Die Landesversammlung möge beschließen:
In §1 (1) der Wahlordnung wird der Satz „Zur Wahl ist drei Wochen vorher einzuladen.“ ersatzlos gestrichen.
Synopse
Alt
§ 1
(1) Die Landesdelegierten werden in den Mitgliederversammlungen der örtlichen Gruppen und die Bundesdelegierten in der Landesversammlung in einem Wahlgang jährlich gewählt. Die Wahlperiode gilt bis zur Neuwahl der Delegierten. In der Landesversammlung hat jeder Wahlberechtigte so viel Stimmen, wie Bundesdelegierte gewählt werden. Stimmenhäufung ist unzulässig.
Die Wahl der Delegierten und Ersatzdelegierten kann in einem Wahlgang erfolgen. Die Bewerber mit den meisten Stimmen sind Delegierte, die mit den nächstniedrigen Stimmzahlen Ersatzdelegierte. Würden sich durch Stimmengleichheit die Zahl der zu stellenden Delegierten erhöhen, so entscheidet eine Stichwahl.
Zur Wahl ist drei Wochen vorher einzuladen.
Neu
§ 1
(1) Die Landesdelegierten werden in den Mitgliederversammlungen der örtlichen Gruppen und die Bundesdelegierten in der Landesversammlung in einem Wahlgang jährlich gewählt. Die Wahlperiode gilt bis zur Neuwahl der Delegierten. In der Landesversammlung hat jeder Wahlberechtigte so viel Stimmen, wie Bundesdelegierte gewählt werden. Stimmenhäufung ist unzulässig.
Die Wahl der Delegierten und Ersatzdelegierten kann in einem Wahlgang erfolgen. Die Bewerber mit den meisten Stimmen sind Delegierte, die mit den nächstniedrigen Stimmzahlen Ersatzdelegierte. Würden sich durch Stimmengleichheit die Zahl der zu stellenden Delegierten erhöhen, so entscheidet eine Stichwahl.
Antragstellende:
Landesvorstand
Begründung:
Die Wahl der Bundesdelegierten erfolgt in der Landesversammlung. Hierfür ist in der Satzung bereits eine Ladungsfrist geregelt.
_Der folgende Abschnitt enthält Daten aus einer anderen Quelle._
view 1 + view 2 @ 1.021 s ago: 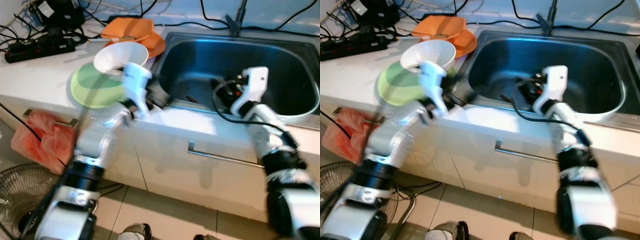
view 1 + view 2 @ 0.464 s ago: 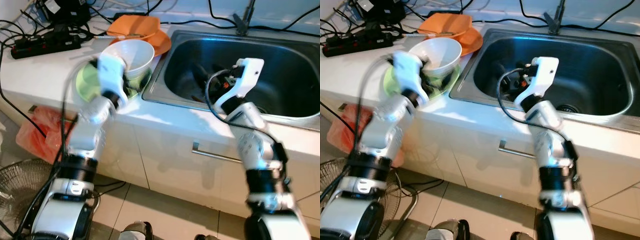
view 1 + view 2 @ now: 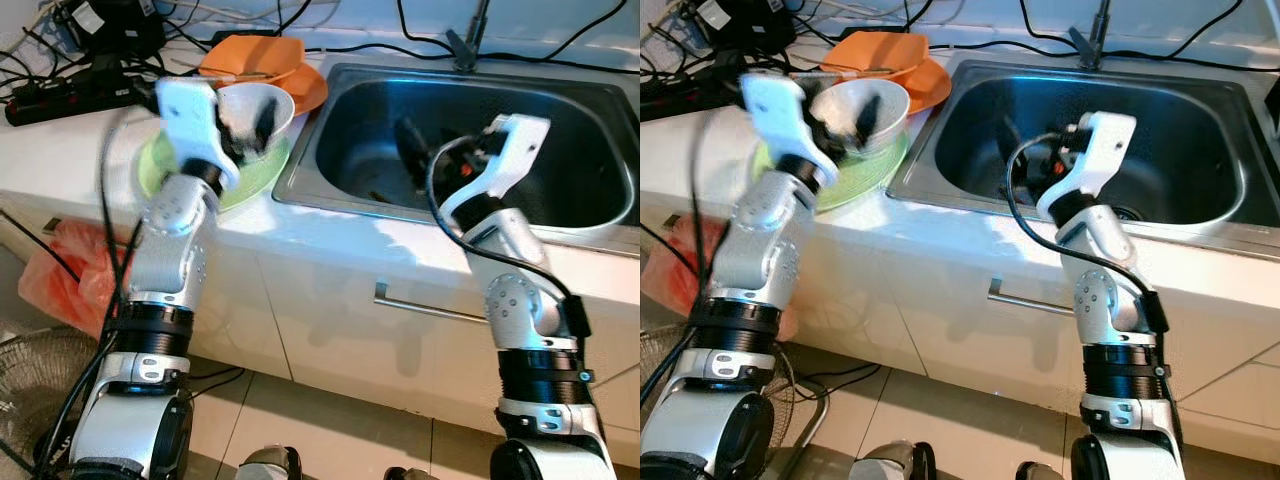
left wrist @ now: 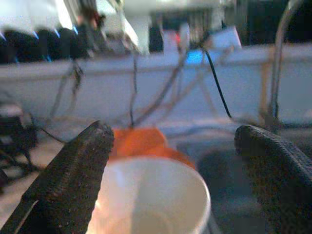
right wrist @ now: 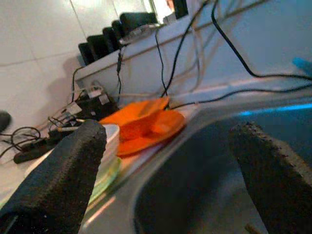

Auch für die Stammesvollversammlungen, in denen die Delegierten für die Landesversammlung gewählt werden, ist bereits eine Frist in der Bundessatzung geregelt. Bei beiden Versammlungen ist mit der Ladung eine Tagesordnung an die Mitglieder bzw. Delegierten zu verschicken. Dieser Tagesordnung kann entnommen werden, dass Delegierte für die Landes- bzw. Bundesversammlung gewählt werden sollen. Eine zusätzliche Regelung der Einladung zur Wahl ist also nicht notwendig. Durch das Setzen verschiedener Fristen an verschiedenen Stellen in der Satzung kommt es zudem eher zu Formfehlern, wodurch eine Wahl der Delegierten evtl. nicht gültig sein könnte.